> [Work instruction] Please reproduce the data below exactly, from the first line to the last.

> [Data below]
----
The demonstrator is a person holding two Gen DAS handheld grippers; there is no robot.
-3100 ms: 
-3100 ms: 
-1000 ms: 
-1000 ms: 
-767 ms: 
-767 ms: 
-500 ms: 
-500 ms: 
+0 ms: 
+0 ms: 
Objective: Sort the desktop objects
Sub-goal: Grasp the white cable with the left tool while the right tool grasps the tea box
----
> [Reply]
The demonstrator is a person holding two Gen DAS handheld grippers; there is no robot.
-3100 ms: 
-3100 ms: 
-1000 ms: 
-1000 ms: 
-767 ms: 
-767 ms: 
-500 ms: 
-500 ms: 
+0 ms: 
+0 ms: 
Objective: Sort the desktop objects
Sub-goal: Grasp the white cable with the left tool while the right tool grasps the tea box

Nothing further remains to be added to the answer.